The Silver Jubilee celebrations of Raag Rang in 1986 included three evenings of stellar performances, among them a jugalbandhi between Ustad Bismillah Khan and Naina Devi; also featuring dancers Uma Sharma and Ram Mohan, and singers Munawwar Ali Khan, Ustad Jafar Hussain Khan and Shipra Bose. And, most fittingly, Girija Devi, who had been the artiste of the evening all those years ago at Raag Rang’s Inaugural Mehfil in 1962, also sang at this celebration twenty-five years later.
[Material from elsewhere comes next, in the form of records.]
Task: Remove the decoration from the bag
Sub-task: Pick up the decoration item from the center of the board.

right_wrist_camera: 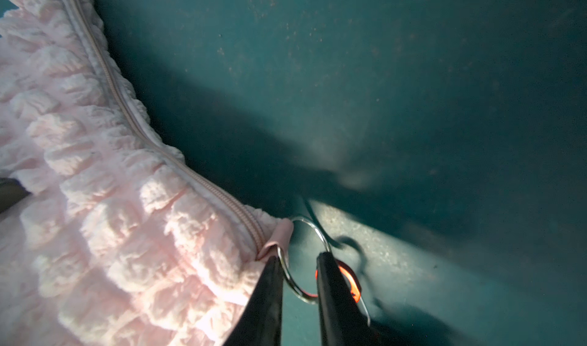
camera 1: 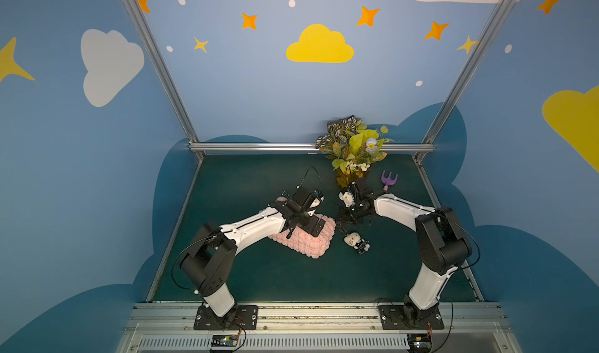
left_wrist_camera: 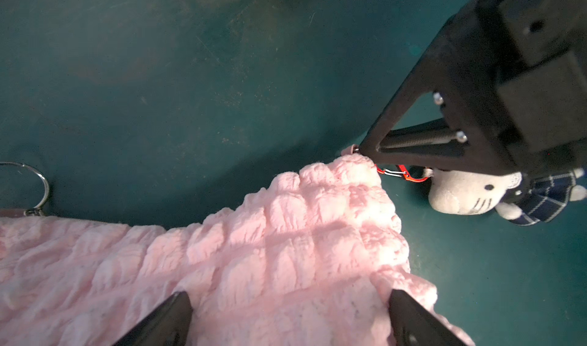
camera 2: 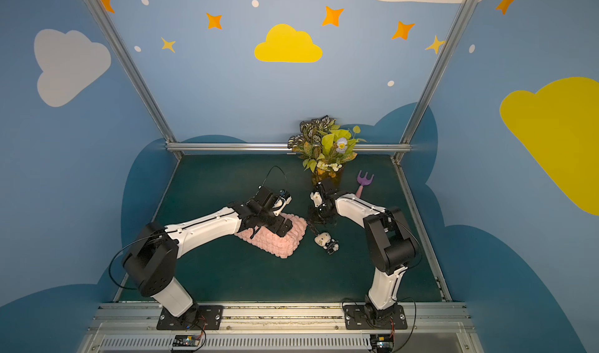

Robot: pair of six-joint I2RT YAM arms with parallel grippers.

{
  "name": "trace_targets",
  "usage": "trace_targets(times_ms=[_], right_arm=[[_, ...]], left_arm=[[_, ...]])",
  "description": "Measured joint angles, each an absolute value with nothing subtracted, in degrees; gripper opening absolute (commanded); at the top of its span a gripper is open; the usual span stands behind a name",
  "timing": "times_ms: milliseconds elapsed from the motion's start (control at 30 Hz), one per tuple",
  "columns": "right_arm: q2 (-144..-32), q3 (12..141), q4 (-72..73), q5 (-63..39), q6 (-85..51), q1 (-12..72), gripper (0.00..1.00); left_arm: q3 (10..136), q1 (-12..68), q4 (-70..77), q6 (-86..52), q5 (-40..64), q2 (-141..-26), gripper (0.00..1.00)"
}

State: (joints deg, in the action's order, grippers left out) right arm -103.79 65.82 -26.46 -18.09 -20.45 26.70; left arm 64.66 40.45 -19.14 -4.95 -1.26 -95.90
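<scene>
Left jaws wide open over bag [left_wrist_camera: 286,233]; right jaws narrowly apart, ring [right_wrist_camera: 318,231] between.

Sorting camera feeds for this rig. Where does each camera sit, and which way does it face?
Top views: high behind the left arm and right arm, both whole, looking down and forward to the back wall.
Left wrist: on the left arm, looking down at the bag past the left gripper; the right gripper shows too.
Right wrist: on the right arm, looking past the right gripper at the bag's corner ring.
Shared: both wrist views show that bag corner and the red clasp.
</scene>
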Motion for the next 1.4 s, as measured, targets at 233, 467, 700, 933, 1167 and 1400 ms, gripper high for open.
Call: trace_targets(times_ms=[233,467,700,933,1167,1400], right_arm=[[-103.83,65.82,-27.92,-15.81,-19.35,27.14,0.15],[-104.22,66.13,-30.41,-15.11,-18.70,27.22,0.00],[-103.81,66.65,-31.48,-16.27,-18.61,27.22,0.00],[-97.73,68.23,-33.28,-18.74,-19.57,27.62,0.00],[-92.73,69.89,-33.04,-21.02,-21.96,28.08,0.00],[-90.78,68.03,-27.97,-23.86,-26.50,28.08,0.00]], left_arm=[[64.66,40.45,-19.14,-4.95,-1.21,-95.88,1.00],[64.66,40.42,-19.90,-4.97,-1.06,-94.48,1.00],[65.47,40.32,-21.91,-5.85,-0.95,-91.26,1.00],[70.11,40.23,-20.75,-14.00,3.92,-86.63,1.00],[60.53,40.25,-5.76,-35.55,10.20,-81.84,0.99],[53.08,41.52,2.24,-47.29,10.28,-81.01,0.98]])
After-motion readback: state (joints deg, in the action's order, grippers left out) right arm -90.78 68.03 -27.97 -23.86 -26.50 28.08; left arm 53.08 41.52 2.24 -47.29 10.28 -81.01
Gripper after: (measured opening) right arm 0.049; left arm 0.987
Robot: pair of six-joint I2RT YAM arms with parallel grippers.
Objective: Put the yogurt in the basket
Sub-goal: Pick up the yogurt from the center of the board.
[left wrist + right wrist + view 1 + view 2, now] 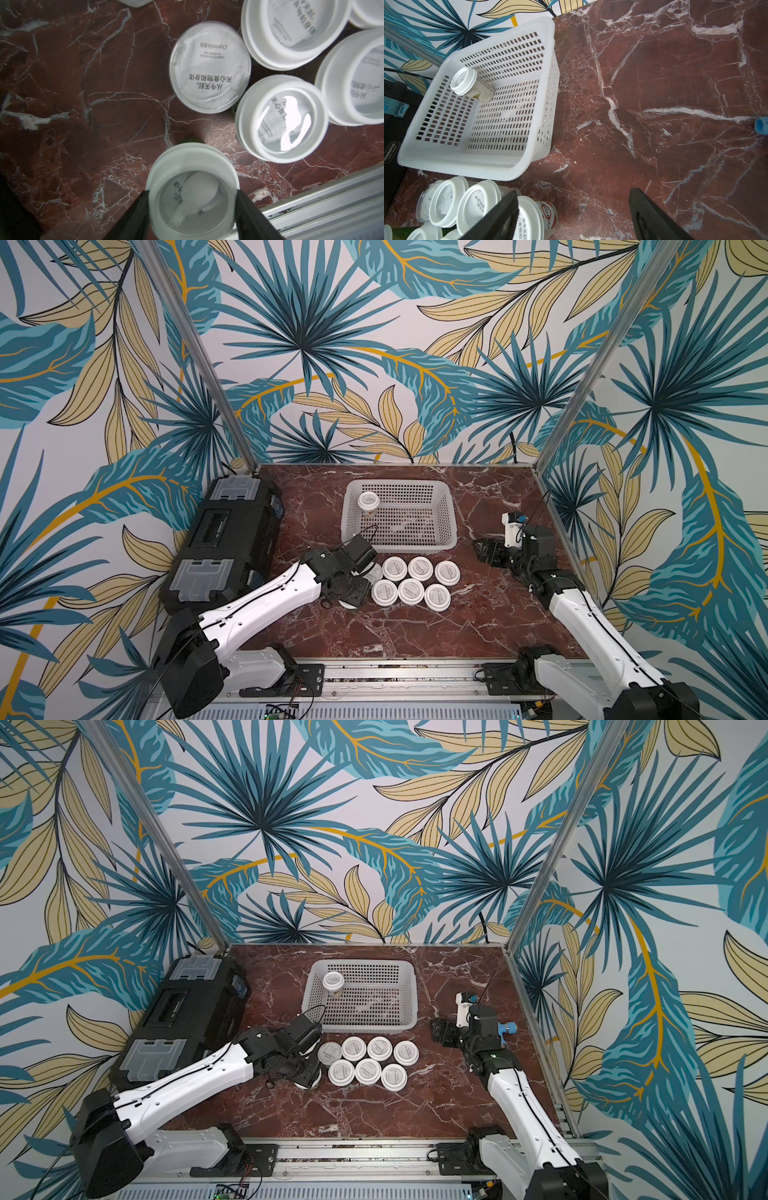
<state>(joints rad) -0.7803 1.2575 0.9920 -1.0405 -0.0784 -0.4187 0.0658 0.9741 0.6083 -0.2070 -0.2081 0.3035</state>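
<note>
Left tool: clamped on the edge yogurt cup, where there's gripping room.
Right tool: spread, empty, parked clear.
Basket: one cup inside; the other cups stand beside it on the table.

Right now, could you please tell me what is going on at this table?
The left hand is shut on one yogurt cup at the edge of the group on the table, just in front of the basket. A second cup already sits inside the basket; the other cups stand together on the table. The right hand hangs open and empty off to the side.
</note>
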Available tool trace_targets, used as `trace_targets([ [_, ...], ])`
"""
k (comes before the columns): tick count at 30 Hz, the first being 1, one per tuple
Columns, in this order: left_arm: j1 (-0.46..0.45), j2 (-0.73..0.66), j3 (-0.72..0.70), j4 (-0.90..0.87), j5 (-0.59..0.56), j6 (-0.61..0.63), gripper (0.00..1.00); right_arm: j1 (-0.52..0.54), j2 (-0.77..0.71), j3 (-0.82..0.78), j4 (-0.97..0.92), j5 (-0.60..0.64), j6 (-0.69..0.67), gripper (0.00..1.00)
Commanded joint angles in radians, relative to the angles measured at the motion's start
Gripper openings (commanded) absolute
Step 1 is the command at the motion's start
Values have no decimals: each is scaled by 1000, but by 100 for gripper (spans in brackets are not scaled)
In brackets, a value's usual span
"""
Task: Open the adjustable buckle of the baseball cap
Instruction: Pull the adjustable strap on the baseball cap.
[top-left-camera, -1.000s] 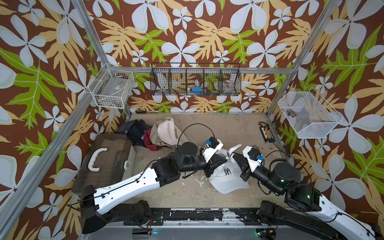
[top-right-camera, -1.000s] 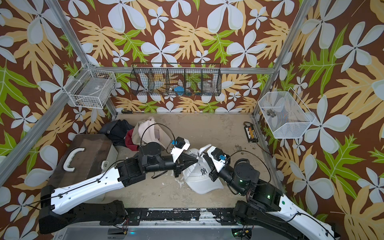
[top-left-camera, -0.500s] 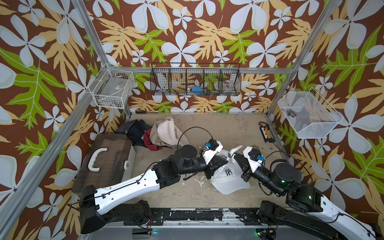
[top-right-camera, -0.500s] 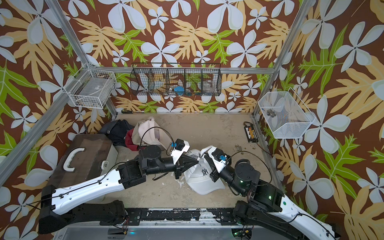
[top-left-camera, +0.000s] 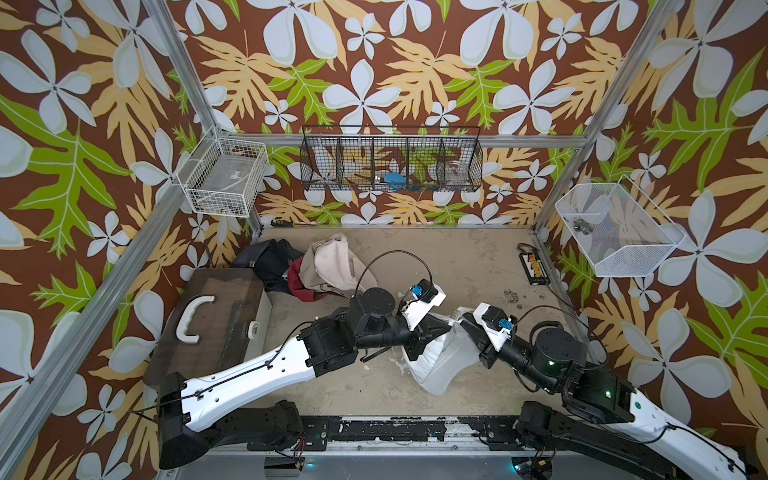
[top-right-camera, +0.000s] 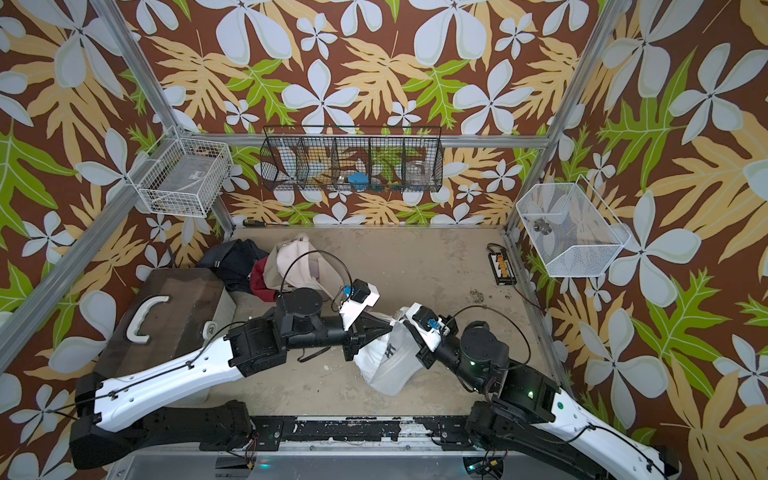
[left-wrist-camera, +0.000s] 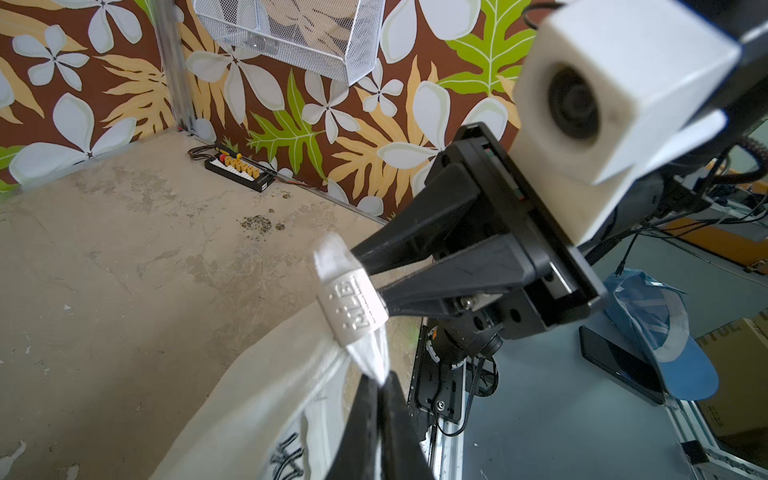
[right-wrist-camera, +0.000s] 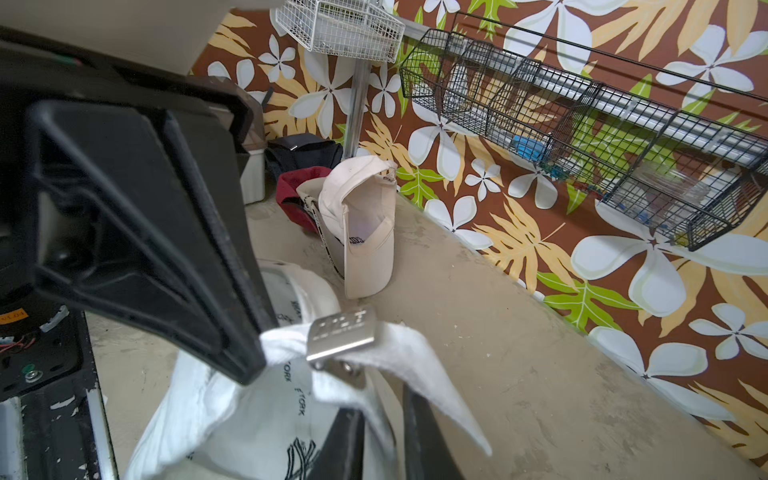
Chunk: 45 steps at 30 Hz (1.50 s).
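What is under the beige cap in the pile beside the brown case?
A red cap pokes out from under the beige cap, and black cloth lies behind them. The rest of the red cap, and anything else beneath, is covered.

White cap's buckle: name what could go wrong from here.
1. The left gripper pinches only the thin strap right beside the buckle; a pull may slip it free.
2. The right gripper has its jaws slightly apart at the buckle, so the white cap is held by one grip alone and may sag or twist.

The right hand (right-wrist-camera: 382, 409) has parted slightly at the buckle (right-wrist-camera: 341, 337) of the cap (right-wrist-camera: 249, 415).
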Motion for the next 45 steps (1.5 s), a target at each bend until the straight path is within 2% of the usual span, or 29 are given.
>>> trace_targets([
  [1,-2,0,9,-7,11,12,0,-1,8,4,-2,-38,-20,24],
  [14,-1,9,22,-15,14,14,0,-1,33,2,30,-134,-12,24],
  [19,-1,11,18,-19,22,11,0,-1,31,9,38,-125,-20,20],
  [24,-1,17,17,-20,32,6,0,-1,29,13,47,-124,-22,10],
  [32,-3,26,10,-23,46,2,0,-1,11,5,58,-119,4,1],
  [45,-9,4,-13,-29,48,-2,0,-1,-5,8,78,-27,22,0],
])
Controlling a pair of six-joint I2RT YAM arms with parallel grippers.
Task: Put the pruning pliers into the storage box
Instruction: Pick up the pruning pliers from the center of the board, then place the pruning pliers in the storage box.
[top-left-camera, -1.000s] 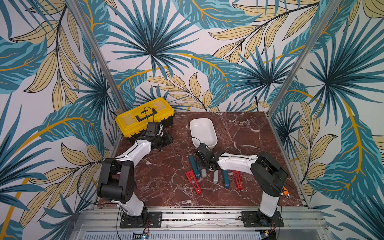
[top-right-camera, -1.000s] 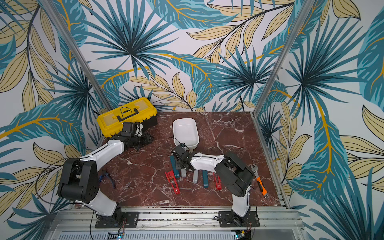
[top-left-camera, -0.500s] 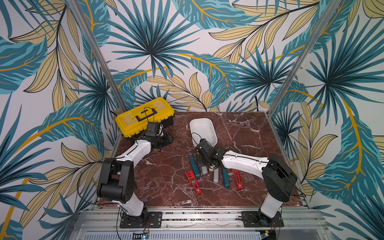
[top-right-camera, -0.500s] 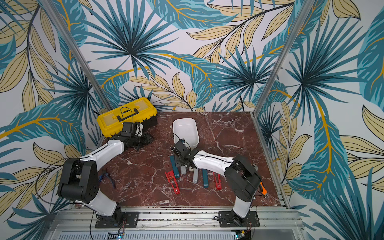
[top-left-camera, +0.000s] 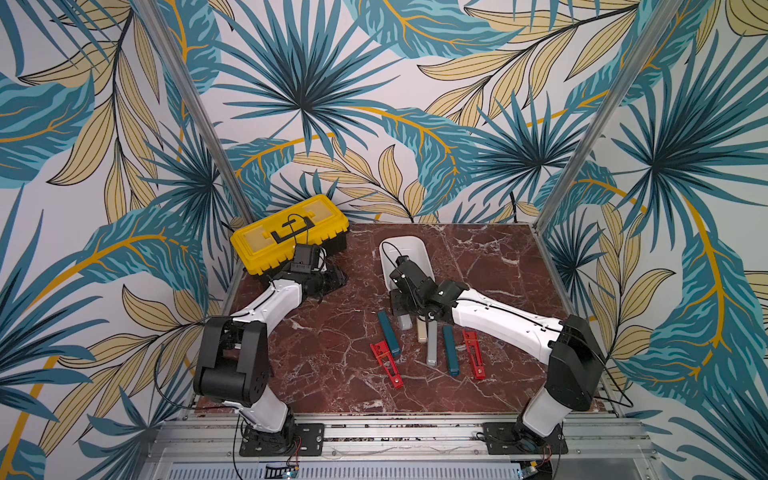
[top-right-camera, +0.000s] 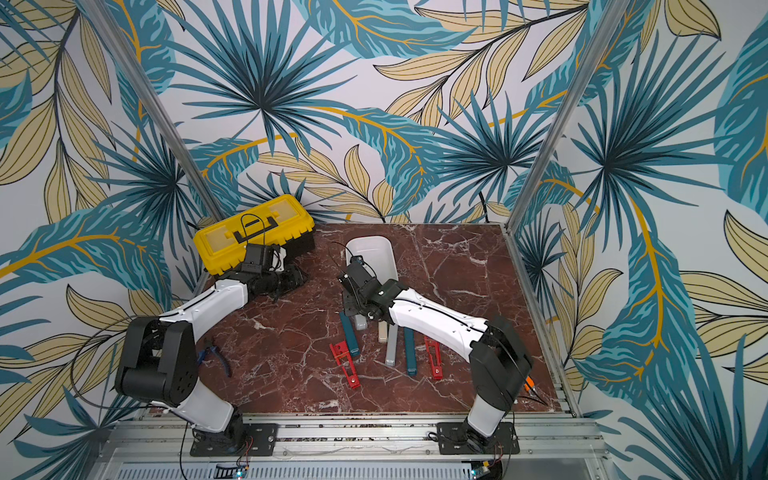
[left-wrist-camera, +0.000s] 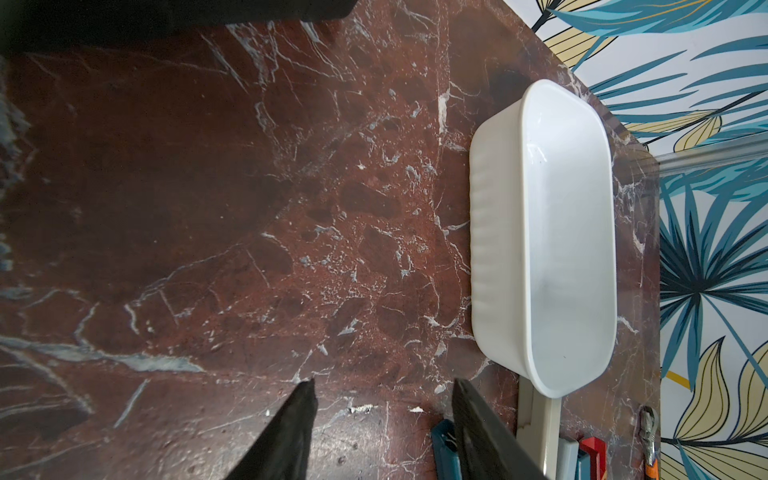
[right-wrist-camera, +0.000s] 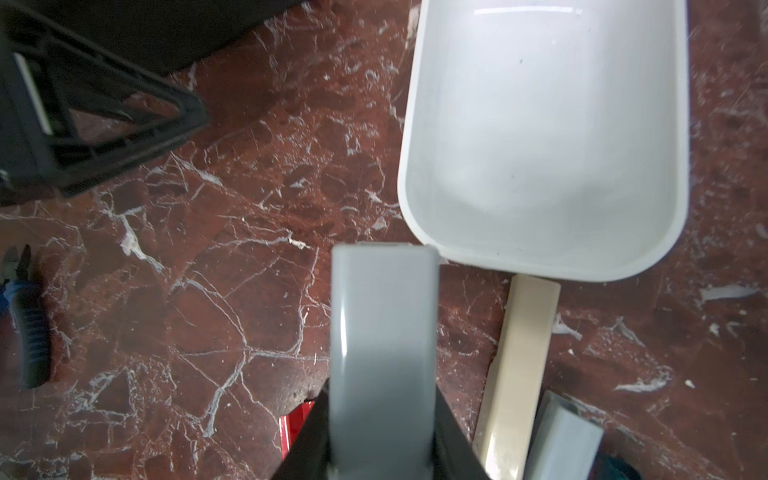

Age was not on her side and now increasingly neither was her health. Her first stroke came in the late 1980s after which she began to lose her voice. A second stroke followed. Through all those years of pain and struggle it was her music that had carried her, she had blocked out her problems and the compromises that she was forced to make in her life by pushing herself deeper and deeper into music: and now, even that was being taken away from her. She cut down on her activities and started going out less. She was no longer at the centre of things and a certain emptiness set in and she was becoming more aware of her own physical frailty. The third stroke was the fatal one. Uma Sharma, a protégée who was a dear friend, remembers well the morning of that same day. She received a telephone call from Naina Devi to tell her that she had found an old cassette of her recordings and that she should come over so that they could listen to it together. For two hours they listened to the music playing back from that small tape player, Naina Devi singing all the forms she was so famous for, thumri and ghazal, dadra and holi and chaiti….they soaked in that glorious voice, the skills, the emotions, the range of repertoire. That night she and her grandson had just finished dinner when he noticed that she was trying to say something. She pointed to the jar of glucose and he gave her a spoon of it. A little later he saw that her mouth was drooping and went to the phone to call his cousins but she clung to his hand as if begging him not to call, as she did not want to go into hospital again.

A few days later she passed away, still in the Intensive Care Unit of Jaslok hospital, at the age of 76.